Removal of the heavy metals from copper slag by using carbonless additives

Abstract

The smelting processes account for over 80 % of global copper production, generating various slags in large quantities. Most of these slags do not contain the required amounts of valuable metals to justify economic revalorization, yet the concentrations present may negatively affect the environment. In this study, heavy and potentially toxic metals were removed by keeping the liquefied slag at 1300 °C for four hours, while the metals gathering was enhanced by adding silicon-copper compounds. Crystallography, metallography, gravimetric, thermogravimetric, and differential thermal analysis were employed to characterize the slag. Electron probe microanalysis was utilized to examine the distribution of heavy and potentially toxic metals from the original copper slag to the remaining slag and mattes formed in the lower portion of the containing vessel.

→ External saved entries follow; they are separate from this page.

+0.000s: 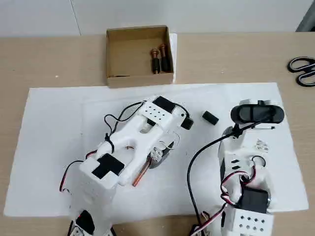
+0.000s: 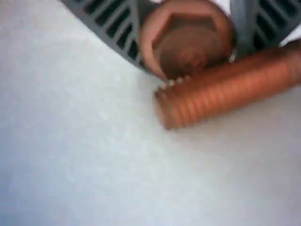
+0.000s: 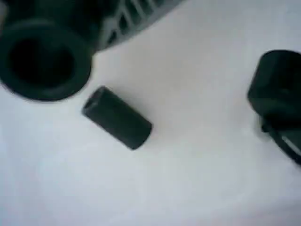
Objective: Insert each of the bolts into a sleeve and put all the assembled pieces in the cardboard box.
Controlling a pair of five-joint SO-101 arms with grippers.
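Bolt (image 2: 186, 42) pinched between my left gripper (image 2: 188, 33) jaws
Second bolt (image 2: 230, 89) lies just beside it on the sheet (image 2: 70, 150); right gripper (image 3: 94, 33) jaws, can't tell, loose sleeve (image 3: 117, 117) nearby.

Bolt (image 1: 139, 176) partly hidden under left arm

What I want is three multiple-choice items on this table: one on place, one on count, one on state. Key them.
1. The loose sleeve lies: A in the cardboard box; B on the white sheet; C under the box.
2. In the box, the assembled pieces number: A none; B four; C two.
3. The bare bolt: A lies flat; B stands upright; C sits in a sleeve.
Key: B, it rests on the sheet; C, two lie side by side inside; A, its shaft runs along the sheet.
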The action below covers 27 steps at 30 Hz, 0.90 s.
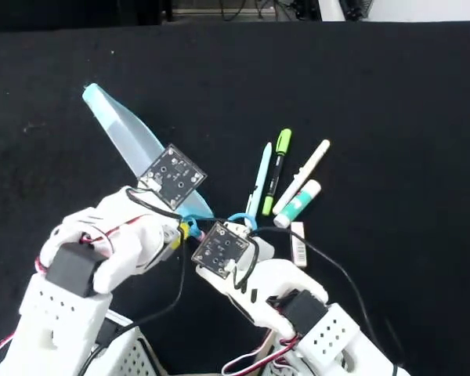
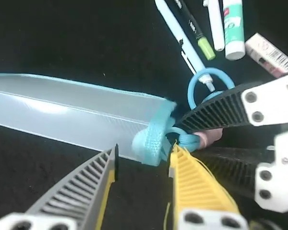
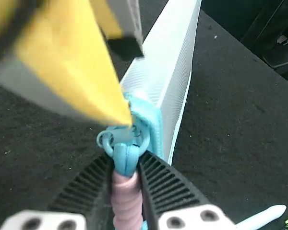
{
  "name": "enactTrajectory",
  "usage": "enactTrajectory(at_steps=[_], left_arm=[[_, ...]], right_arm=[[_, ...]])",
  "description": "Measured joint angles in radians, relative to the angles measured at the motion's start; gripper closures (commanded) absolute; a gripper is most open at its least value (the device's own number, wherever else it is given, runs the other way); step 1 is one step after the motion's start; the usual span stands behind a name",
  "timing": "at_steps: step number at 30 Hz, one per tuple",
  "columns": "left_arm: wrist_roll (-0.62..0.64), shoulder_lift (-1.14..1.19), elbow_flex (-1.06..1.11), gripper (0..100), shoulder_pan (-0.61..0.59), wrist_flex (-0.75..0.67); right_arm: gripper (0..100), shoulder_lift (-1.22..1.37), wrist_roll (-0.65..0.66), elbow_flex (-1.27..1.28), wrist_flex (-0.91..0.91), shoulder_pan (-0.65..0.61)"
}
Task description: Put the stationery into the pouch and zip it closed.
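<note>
High view: black table (image 1: 392, 94), with wide free room on its far and right sides. One pale blue see-through pouch (image 1: 125, 133) lies flat on a diagonal, and two arms meet at its near end. Five loose items are fanned just right of that end, none in the pouch: blue pen (image 1: 259, 178), green-capped marker (image 1: 276, 171), white pen (image 1: 301, 176), white-and-teal tube (image 1: 299, 202), small white block (image 1: 298, 244). Left wrist view: left gripper (image 2: 144, 152) has one grey and one yellow ribbed finger, jaws apart astride the pouch's woven end tab (image 2: 153, 136); the yellow tip touches it. Right wrist view: right gripper (image 3: 126, 160) has black ribbed fingers clenched on the blue zip pull (image 3: 117, 143) and a pink cord (image 3: 127, 201).
</note>
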Motion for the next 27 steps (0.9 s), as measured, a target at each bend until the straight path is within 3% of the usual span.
enactTrajectory(at_steps=[20,25,27], left_arm=[[-0.005,-0.006,0.147,82,0.003,-0.222],[-0.005,-0.006,0.149,97,0.000,-0.222],[-0.005,-0.006,0.149,96,0.002,-0.222]], right_arm=[[98.8,0.000,-0.002,0.000,0.000,0.003],[98.8,0.000,-0.003,0.000,0.000,0.003],[98.8,0.000,-0.003,0.000,0.000,0.005]])
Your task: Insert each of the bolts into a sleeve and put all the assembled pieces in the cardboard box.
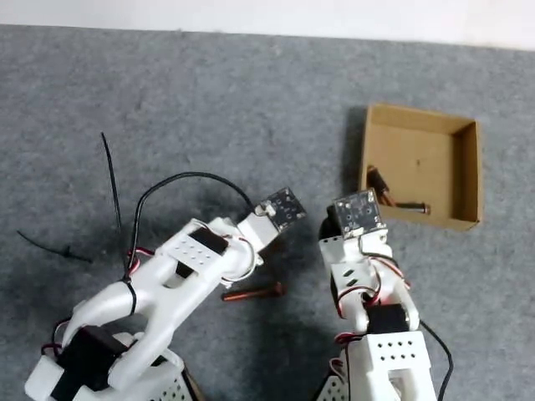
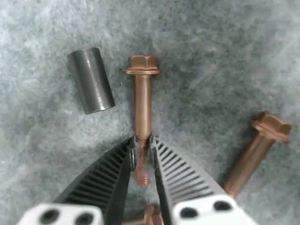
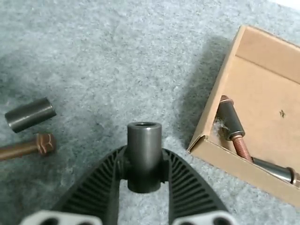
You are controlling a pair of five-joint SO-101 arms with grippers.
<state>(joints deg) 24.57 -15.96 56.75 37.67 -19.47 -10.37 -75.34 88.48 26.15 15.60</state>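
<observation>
My left gripper (image 2: 142, 151) is shut on the threaded end of a copper bolt (image 2: 142, 103), whose hex head points away from the wrist. Below it a dark sleeve (image 2: 91, 80) and a second bolt (image 2: 255, 150) lie on the grey carpet. My right gripper (image 3: 144, 165) is shut on another dark sleeve (image 3: 144, 152), open end facing outward. A loose sleeve (image 3: 30, 114) and a bolt head (image 3: 43, 143) lie beyond it. The cardboard box (image 1: 466, 175) at the right holds two assembled pieces (image 1: 380, 185) (image 1: 411, 207). Both arms hang side by side left of the box.
One bolt (image 1: 255, 292) lies on the carpet beside the left arm (image 1: 201, 259). Two black cable ties (image 1: 113, 180) (image 1: 54, 246) lie at the left. The box's near wall (image 3: 234, 161) stands close to the right gripper. Open carpet stretches toward the back.
</observation>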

In all instances, concentrations of the arsenic and zinc were reduced below the detection limit. Moreover, the cumulative concentrations of six heavy metals were reduced from 2400 ppm in the initial slag to 41.7 ppm in the remaining slag when using 30 wt%Si70wt%Cu additive. All potentially valuable or toxic metals gathered in the mattes that had oxygen concentrations about 50 times lower than in the initial slag, at 0.82, 0.56, and 0.68 wt% after the mixing slag with 10 wt%Si90%Cu, 30 wt%Si70wt%Cu, and 50 wt%Si50wt%Cu additives, respectively. Investigated practices can mitigate the threat of heavy and potentially toxic metals associated with the disposal of copper slags while also enabling the recovery of valuable metals and rendering the remaining slag suitable for construction or mine backfill purposes.